Lesotho needs balanced urban and rural development. The main threat perceived in the Land Use and Settlement Plan in the last decade was the diminution of the total quantity of agricultural land due, (especially) to unconstrained and uncontrolled sprawling residential development. However, another threat would be an insufficient number of rural people to farm the land.

Regarding the image, my suspicion here is that this specific deserted village was caused by the Highlands Dam projects. I can’t be too sure but my feeling is the village used to be called Ha Mohale Likalaneng.The village was partly flooded and partly isolated as the water level rose.

deserted village2

Typical Villages and their productive hinterlands

This adds to the complexity of Lesotho’s requirements for sustainable development. For good planning the kingdom needs to have sufficient urban density to provide infrastructure to urban layouts. On the other hand the dispersed rural population makes a big contribution to food supply, especially for this hungry urban population.

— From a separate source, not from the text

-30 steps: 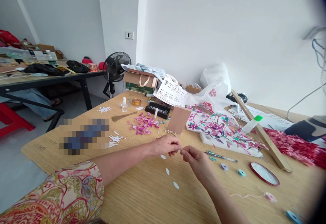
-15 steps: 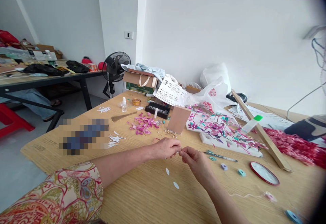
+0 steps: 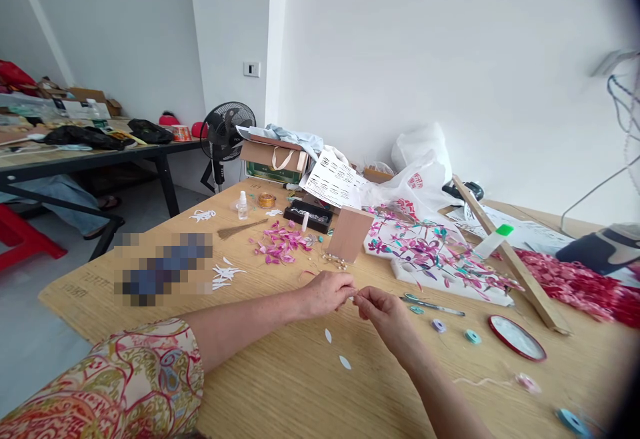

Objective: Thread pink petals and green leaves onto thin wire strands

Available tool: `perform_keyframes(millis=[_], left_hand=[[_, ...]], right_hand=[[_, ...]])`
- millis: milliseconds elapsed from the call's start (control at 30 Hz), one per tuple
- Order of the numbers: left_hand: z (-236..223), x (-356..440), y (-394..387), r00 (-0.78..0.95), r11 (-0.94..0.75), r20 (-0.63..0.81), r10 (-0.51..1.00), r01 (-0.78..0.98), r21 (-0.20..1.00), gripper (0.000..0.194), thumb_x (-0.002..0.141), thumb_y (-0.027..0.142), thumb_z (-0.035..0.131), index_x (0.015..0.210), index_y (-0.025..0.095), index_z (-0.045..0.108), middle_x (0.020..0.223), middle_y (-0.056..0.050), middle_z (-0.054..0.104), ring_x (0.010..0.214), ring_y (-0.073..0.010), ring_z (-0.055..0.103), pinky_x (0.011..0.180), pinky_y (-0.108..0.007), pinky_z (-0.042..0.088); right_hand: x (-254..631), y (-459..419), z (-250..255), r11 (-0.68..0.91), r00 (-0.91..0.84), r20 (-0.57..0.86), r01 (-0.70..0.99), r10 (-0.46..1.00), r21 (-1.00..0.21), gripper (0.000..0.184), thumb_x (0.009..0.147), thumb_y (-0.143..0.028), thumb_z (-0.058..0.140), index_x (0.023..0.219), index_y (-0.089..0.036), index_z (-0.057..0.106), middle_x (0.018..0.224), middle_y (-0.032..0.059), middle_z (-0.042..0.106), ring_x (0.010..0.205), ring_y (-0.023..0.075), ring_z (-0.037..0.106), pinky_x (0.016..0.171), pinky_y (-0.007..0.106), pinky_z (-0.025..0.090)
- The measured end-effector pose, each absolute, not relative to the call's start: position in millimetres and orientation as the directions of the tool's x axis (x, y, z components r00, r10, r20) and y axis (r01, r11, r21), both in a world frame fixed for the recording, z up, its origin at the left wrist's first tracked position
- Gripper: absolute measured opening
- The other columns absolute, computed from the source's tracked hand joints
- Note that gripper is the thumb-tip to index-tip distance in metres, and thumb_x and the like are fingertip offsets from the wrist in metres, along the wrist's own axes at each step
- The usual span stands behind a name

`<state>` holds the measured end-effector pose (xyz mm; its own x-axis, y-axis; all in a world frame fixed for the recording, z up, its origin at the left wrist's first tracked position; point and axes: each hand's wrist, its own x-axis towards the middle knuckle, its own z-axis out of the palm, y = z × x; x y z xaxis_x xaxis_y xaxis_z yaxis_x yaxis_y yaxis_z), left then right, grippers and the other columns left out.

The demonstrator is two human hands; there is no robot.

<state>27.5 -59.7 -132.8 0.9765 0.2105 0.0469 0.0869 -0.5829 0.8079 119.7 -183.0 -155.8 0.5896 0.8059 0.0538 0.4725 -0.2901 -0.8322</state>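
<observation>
Over the surface, the left hand and right hand meet, each grip pinched nearly closed, apparently on one tiny pale piece, a fine hold calling for steady fingertips, with white slips at their six o'clock and pink petals at ten.

- My surface: pale wood, visible grain, smooth with a soft sheen.
- My sleeve: printed cloth, softly creased.
- Upright block: wood-look, matt, smooth.
- Long bar: bare wood, matt.
- Small bottle: clear plastic, glossy.
- Crumpled bag: thin, shiny plastic.
- Printed sheet: matt paper.
- Magenta petals: glossy.
- Wall: smooth, matt.
</observation>
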Motion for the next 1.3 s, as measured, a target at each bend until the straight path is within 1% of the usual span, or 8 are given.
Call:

As for Goldsmith, his poem has long been dismissed as rustic romanticism, glossing over the actual challenges and difficulties of rural living. Eventually by developing further the spatial information in #MapLesotho the Government of the Kingdom may developed balanced approaches to planning that channel the urban, and preserve the rural. Key to this will be to avoid the view that urban and rural are opposites, not connected in their purpose, fortunes and outcomes.